Entries provided START
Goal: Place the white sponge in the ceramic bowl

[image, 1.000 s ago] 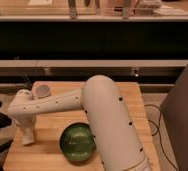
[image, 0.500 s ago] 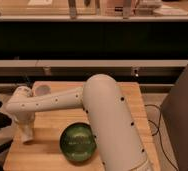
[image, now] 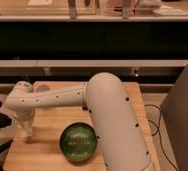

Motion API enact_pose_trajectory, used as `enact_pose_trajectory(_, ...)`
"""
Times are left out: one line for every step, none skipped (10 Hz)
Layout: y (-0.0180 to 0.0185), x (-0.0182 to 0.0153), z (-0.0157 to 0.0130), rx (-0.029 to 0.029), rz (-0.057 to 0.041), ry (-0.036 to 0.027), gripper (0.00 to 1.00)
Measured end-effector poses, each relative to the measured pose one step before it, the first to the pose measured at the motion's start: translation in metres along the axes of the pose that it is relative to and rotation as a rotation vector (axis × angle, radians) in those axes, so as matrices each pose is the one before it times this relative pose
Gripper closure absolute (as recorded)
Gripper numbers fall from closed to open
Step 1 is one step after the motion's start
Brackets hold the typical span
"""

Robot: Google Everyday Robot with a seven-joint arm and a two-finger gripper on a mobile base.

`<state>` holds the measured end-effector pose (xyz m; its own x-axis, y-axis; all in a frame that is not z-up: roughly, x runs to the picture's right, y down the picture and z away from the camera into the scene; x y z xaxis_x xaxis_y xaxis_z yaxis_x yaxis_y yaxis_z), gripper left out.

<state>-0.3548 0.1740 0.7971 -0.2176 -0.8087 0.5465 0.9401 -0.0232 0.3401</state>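
My fingers are closed tight and pointing straight down at the tabletop, close to its left edge and about halfway between the far and near sides. Whether they have hold of the white sponge I cannot tell: nothing pale shows between or below them that I can pick out from my own cream-coloured housing, and the sponge does not lie anywhere else on the wood that I can see. My guess is that it sits pinched at my tips or is hidden under them, which would explain why I am reaching so low on this side.

Just to my right, toward the near edge, sits the ceramic bowl, glossy dark green with a paler patterned centre, upright and holding nothing. It is near me but not touching, so a short lift and a sideways carry should be enough to get over its rim.

My own arm is the bulkiest thing here: it sweeps from the near right across the middle of the tabletop and hides the far part of the bowl's right side. Beyond the far edge runs a dark shelf unit, well apart. A grey panel stands off the right edge, with a cable trailing beside it. Nothing lies between me and the bowl.
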Motion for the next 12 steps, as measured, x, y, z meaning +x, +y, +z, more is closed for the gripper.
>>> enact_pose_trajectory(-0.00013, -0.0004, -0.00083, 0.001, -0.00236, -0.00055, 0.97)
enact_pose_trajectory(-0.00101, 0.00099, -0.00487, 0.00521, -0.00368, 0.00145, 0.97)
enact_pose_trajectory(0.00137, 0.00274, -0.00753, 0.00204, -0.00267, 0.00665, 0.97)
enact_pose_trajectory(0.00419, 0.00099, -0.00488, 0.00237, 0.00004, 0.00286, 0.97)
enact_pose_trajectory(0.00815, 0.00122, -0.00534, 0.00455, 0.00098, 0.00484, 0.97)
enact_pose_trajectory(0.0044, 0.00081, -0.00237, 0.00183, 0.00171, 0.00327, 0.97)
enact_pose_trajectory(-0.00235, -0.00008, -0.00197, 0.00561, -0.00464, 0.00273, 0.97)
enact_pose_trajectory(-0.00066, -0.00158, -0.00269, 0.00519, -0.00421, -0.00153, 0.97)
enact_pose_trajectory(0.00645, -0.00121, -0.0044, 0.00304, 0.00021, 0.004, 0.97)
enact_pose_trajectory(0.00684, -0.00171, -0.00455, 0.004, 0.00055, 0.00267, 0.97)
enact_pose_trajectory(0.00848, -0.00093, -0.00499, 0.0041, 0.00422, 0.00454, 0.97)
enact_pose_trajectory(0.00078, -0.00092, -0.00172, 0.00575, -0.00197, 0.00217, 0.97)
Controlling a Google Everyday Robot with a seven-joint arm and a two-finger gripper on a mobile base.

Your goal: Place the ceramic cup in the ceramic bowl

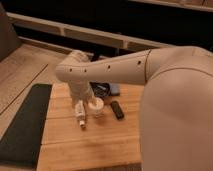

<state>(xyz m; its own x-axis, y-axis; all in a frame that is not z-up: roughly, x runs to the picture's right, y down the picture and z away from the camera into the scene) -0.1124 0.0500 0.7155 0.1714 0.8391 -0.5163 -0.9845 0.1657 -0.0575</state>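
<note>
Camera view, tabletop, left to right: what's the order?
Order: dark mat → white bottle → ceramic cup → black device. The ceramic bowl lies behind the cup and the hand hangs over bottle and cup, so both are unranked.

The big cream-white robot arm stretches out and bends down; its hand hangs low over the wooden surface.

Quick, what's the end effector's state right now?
End effector: open, lowered at the ceramic cup, no grip on it visible.
</note>
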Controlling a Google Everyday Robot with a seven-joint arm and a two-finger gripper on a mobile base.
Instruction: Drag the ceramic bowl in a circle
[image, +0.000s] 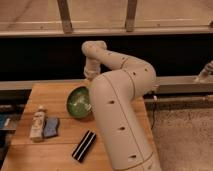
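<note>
Cream-white rounded arm (117, 100) w/ small dark holes; end effector (89, 76) above bowl rim.

Wooden counter (57, 150): small bottle (37, 123) touching blue sponge (51, 127), black striped bar (84, 145) well apart; pincer (88, 80) at far edge.
</note>
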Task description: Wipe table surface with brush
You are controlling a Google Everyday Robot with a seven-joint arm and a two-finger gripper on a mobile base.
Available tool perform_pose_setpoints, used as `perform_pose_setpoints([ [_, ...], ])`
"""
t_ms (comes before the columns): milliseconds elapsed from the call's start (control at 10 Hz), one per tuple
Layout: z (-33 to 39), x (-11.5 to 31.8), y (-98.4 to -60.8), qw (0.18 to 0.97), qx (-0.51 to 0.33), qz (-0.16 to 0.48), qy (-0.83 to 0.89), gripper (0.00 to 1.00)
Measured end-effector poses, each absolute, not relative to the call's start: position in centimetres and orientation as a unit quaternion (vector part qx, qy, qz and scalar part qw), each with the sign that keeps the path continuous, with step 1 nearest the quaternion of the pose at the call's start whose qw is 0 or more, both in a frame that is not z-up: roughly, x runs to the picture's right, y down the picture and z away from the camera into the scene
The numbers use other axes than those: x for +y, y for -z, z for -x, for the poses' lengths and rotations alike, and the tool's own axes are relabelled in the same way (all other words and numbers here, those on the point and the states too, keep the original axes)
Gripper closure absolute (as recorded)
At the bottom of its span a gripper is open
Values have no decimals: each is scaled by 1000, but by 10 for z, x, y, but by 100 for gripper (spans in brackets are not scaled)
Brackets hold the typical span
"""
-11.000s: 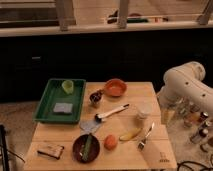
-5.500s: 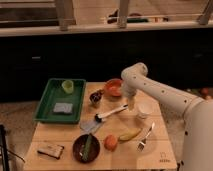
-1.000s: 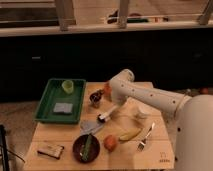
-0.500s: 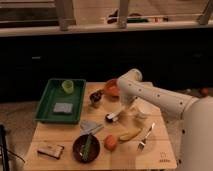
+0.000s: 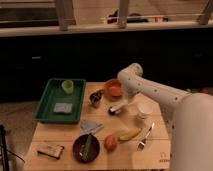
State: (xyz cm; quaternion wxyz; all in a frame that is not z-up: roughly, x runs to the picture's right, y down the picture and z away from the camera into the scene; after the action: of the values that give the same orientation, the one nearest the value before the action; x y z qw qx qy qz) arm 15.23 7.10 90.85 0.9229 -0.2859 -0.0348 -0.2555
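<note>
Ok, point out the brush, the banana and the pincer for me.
brush (image 5: 117, 108): camera view, white handle beside the dark head.
banana (image 5: 129, 135): camera view, middle of its yellow body.
pincer (image 5: 126, 99): camera view, arm's tip, low over the brush handle's far end.

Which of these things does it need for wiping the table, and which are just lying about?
For the job: brush, table surface, and the tool, down at the brush near mid-table.
Lying about: green tray, orange bowl, white cup, banana, fork, orange fruit, dark bowl.
</note>
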Motion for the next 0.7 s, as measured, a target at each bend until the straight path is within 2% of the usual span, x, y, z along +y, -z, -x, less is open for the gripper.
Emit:
perform_pose_setpoints([
  [400,-95,77,-900,907,-73,277,310,100],
  [700,-79,104,-885,893,-104,285,333,100],
])
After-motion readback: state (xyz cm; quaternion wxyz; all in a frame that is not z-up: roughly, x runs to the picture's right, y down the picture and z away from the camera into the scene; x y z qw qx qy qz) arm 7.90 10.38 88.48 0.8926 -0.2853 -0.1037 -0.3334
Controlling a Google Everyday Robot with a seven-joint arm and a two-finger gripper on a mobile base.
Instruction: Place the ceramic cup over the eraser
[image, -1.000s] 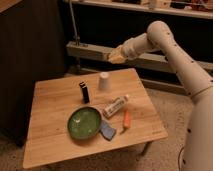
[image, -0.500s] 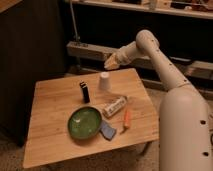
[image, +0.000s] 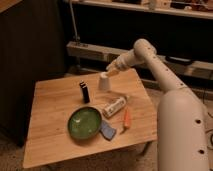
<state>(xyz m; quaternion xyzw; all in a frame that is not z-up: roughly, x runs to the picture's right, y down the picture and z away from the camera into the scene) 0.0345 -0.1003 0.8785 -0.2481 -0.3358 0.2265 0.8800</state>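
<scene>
The ceramic cup (image: 104, 82) is small, white and tapered, standing mouth down near the far edge of the wooden table (image: 50, 135). The eraser (image: 84, 92) is a small black upright block a little left of and in front of the cup. My gripper (image: 109, 72) is at the end of the white arm reaching in from the right, right above the cup's top and touching or nearly touching it.
A green plate (image: 84, 122) lies in front of the eraser. A blue-grey pad (image: 107, 131) lies at the plate's right rim. A white printed tube (image: 115, 106) and an orange marker (image: 126, 119) lie to the right. A dark cabinet (image: 30, 55) stands left.
The arm has swung left and down toward the table. The gripper has gone from high right of the cup to just above its top. The objects on the table have not moved.
</scene>
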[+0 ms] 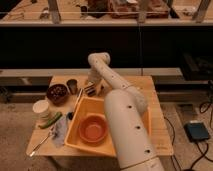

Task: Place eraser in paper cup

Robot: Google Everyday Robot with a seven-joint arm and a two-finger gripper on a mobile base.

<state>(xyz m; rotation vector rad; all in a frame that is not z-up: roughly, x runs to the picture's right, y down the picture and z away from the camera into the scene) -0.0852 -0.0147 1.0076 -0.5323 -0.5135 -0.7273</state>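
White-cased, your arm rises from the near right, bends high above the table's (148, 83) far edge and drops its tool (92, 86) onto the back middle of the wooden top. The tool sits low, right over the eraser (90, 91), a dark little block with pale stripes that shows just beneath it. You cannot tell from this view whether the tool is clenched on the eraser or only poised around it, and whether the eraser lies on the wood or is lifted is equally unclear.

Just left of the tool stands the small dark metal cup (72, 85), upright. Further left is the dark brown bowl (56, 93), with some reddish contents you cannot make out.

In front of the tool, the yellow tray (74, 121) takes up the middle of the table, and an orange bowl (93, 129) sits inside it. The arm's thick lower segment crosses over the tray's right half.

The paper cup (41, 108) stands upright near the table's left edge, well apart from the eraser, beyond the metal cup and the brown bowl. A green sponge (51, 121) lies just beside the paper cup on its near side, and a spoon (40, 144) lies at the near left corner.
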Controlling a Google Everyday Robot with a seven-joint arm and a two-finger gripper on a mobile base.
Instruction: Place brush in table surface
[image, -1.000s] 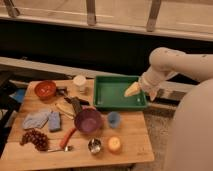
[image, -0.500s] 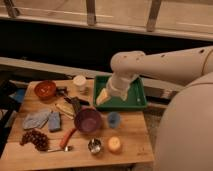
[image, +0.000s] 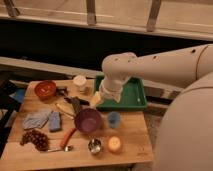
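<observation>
**Item 1. Worktop** (image: 134, 134): pale plank table surface that carries everything else. The barest patch is at the near right, past the blue cup (image: 114, 119), and looks the best spot for a set-down.

**Item 2. Robot arm** (image: 150, 62): white, reaching in from the right with the elbow high over the back edge and the forearm angled down and left.

**Item 3. Green tray** (image: 133, 93): at the back right, partly under the arm. Not the target, so the brush should be kept off it.

**Item 4. Purple bowl** (image: 88, 120): centre of the worktop, just in front of the brush. Likely obstacle; a descent from above avoids sweeping in across its rim.

**Item 5. Gripper** (image: 97, 101): hangs at the tray's left edge, above the worktop. The jaws stand spread wide with nothing between them.

**Item 6. Brush** (image: 76, 104): small dark oblong block lying on the worktop, left of the gripper and apart from it. It sits behind the bowl and beside a slim pale stick (image: 64, 109).

**Handling note (judgement):**
- The approach is under way and the grasp is not yet made.
- Move left and centre over the block.
- Span its narrow width with the jaws, and keep clear of the stick.
- Lift straight up.
</observation>
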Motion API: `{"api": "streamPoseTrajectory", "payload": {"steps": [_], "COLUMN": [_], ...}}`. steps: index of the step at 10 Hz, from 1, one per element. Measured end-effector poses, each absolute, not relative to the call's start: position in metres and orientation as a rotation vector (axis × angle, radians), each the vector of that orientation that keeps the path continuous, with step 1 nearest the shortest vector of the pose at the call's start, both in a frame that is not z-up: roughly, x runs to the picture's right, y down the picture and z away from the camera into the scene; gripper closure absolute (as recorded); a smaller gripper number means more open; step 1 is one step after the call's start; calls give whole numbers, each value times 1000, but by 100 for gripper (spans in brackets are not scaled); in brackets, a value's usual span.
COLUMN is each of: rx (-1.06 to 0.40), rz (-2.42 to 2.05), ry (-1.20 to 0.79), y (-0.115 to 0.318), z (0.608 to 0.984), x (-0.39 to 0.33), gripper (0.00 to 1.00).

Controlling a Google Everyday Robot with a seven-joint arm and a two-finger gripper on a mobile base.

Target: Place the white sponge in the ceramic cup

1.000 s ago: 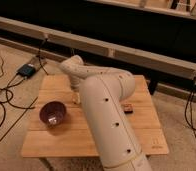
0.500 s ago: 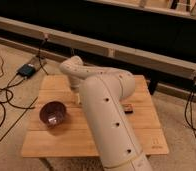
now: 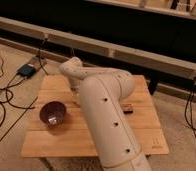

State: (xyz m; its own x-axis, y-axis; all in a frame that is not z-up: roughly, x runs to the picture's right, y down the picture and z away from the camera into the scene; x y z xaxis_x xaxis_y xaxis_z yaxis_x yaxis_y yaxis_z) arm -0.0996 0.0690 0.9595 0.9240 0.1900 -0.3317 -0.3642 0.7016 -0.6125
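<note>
We find the arm (image 3: 103,100) hiding its gripper, the white sponge and the ceramic cup over the table (image 3: 146,135); grip state and bearing cannot be told.

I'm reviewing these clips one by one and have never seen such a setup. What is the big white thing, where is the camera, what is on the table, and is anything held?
The big cream tube is the robot's single arm. It rises from the bottom edge, bends at an elbow and folds back leftward over a wooden table. The only camera looks down on the table from high up, on the arm's side. A dark purple bowl stands on the left, and a small dark flat bar lies just right of the arm. The gripper at the arm's end is hidden behind the arm, so I cannot tell whether it holds anything. No white sponge or ceramic cup shows.
</note>
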Motion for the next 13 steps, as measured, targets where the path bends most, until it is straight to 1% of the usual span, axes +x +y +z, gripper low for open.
{"api": "streamPoseTrajectory", "payload": {"steps": [2, 4, 5, 7, 10, 13], "rx": [-732, -734, -732, -718, -674, -623], "rz": [320, 330, 334, 340, 328, 357], "ry": [248, 234, 219, 165, 80, -7], "y": [68, 66, 64, 54, 33, 0], "z": [958, 955, 952, 940, 911, 882], "x": [-101, -104, -108, -122, -141, -156], "gripper": [80, 98, 100, 100, 100, 100]}}
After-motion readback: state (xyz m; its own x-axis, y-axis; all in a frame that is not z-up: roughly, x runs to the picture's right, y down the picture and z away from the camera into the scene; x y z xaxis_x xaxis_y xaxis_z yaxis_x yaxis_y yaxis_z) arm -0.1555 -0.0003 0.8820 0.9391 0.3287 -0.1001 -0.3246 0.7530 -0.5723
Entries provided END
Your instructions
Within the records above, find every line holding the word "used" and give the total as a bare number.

Solution to this task
2